■ Directions
Please set down the data again exactly, minus the pictures.

※

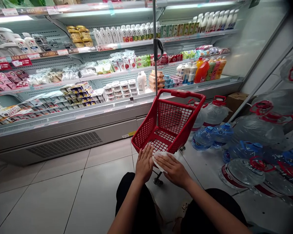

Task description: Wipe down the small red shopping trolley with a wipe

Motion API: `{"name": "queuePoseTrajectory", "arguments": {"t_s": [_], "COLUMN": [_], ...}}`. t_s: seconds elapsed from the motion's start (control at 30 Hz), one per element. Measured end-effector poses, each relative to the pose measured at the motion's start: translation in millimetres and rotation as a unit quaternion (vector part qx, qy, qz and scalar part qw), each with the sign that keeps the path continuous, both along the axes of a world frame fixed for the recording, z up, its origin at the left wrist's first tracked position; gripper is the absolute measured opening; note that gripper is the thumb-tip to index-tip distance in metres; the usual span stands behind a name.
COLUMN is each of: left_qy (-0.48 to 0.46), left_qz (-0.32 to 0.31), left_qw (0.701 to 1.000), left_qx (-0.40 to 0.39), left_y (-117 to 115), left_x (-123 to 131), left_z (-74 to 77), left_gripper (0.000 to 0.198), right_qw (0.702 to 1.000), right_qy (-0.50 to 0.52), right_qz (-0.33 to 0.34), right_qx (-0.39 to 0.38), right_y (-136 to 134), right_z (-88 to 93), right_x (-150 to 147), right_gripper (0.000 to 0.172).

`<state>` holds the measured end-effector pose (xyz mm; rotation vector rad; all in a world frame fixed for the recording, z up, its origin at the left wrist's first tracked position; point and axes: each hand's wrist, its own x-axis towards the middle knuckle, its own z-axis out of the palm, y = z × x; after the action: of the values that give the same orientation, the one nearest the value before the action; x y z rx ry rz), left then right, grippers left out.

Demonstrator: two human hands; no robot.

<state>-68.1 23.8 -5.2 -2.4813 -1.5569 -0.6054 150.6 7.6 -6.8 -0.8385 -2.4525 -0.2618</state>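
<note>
Through the head camera I am seeing the left hand (pixel 144 162) lying flat, its grip unclosed, at the near rim of a red, lattice-walled plastic shopping cart (pixel 146 131). Just to its right, the right hand (pixel 172 168) is holding a crumpled white cloth (pixel 159 166) under nearly straight fingers. The cart is standing on pale floor tiles (pixel 107 201), clear plastic bottles (pixel 244 172) sitting right, a grey-based refrigerated display (pixel 112 132) running far.

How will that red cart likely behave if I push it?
The red cart would probably roll, since wheels show beneath it. Its moulded-looking walls suggest stiffness, and their many holes suggest it's fairly light for its size.
</note>
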Motion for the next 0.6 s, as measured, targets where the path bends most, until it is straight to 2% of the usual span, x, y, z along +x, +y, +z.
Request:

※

■ Task result
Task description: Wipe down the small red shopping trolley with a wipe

Motion API: `{"name": "queuePoseTrajectory", "arguments": {"t_s": [_], "COLUMN": [_], ...}}`. t_s: seconds elapsed from the motion's start (control at 30 Hz), one per element. Measured end-effector poses, each relative to the pose measured at the motion's start: translation in millimetres and rotation as a unit quaternion (vector part qx, qy, qz and scalar part qw), each with the sign that keeps the path continuous, both along the axes of a world frame fixed for the recording, z up, its origin at the left wrist's first tracked position; gripper is the absolute measured opening; note that gripper is the thumb-tip to index-tip distance in metres; the usual span stands behind a name.
COLUMN is each of: left_qy (-0.48 to 0.46), left_qz (-0.32 to 0.31), left_qw (0.701 to 1.000), left_qx (-0.40 to 0.39), left_y (-117 to 115), left_x (-123 to 131), left_z (-74 to 77), left_gripper (0.000 to 0.198), right_qw (0.702 to 1.000), right_qy (-0.50 to 0.52), right_qz (-0.33 to 0.34), right_qx (-0.39 to 0.38), right_y (-136 to 134), right_z (-88 to 93), right_x (-150 to 147), right_gripper (0.000 to 0.172).

`<state>` holds the measured end-effector pose (xyz mm; rotation vector rad; all in a world frame fixed for the recording, z up, its origin at the left wrist's first tracked position; point and axes: each hand's wrist, its own x-axis towards the middle knuckle, its own z-axis out of the palm, y = z × x; after the action: of the values that give the same orientation, the one nearest the value before the action; x y z rx ry rz), left then right, grippers left out.

Demonstrator: two human hands; no robot.

<state>-68.1 23.8 -5.2 -2.4813 -1.5569 -0.6054 150.6 7.6 -6.8 -0.8385 -2.4525 -0.2618</state>
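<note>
Through the head camera I am seeing the left hand (pixel 144 162) lying flat, its grip unclosed, at the near rim of a red, lattice-walled plastic shopping cart (pixel 146 131). Just to its right, the right hand (pixel 172 168) is holding a crumpled white cloth (pixel 159 166) under nearly straight fingers. The cart is standing on pale floor tiles (pixel 107 201), clear plastic bottles (pixel 244 172) sitting right, a grey-based refrigerated display (pixel 112 132) running far.

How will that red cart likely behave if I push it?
The red cart would probably roll, since wheels show beneath it. Its moulded-looking walls suggest stiffness, and their many holes suggest it's fairly light for its size.
</note>
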Motion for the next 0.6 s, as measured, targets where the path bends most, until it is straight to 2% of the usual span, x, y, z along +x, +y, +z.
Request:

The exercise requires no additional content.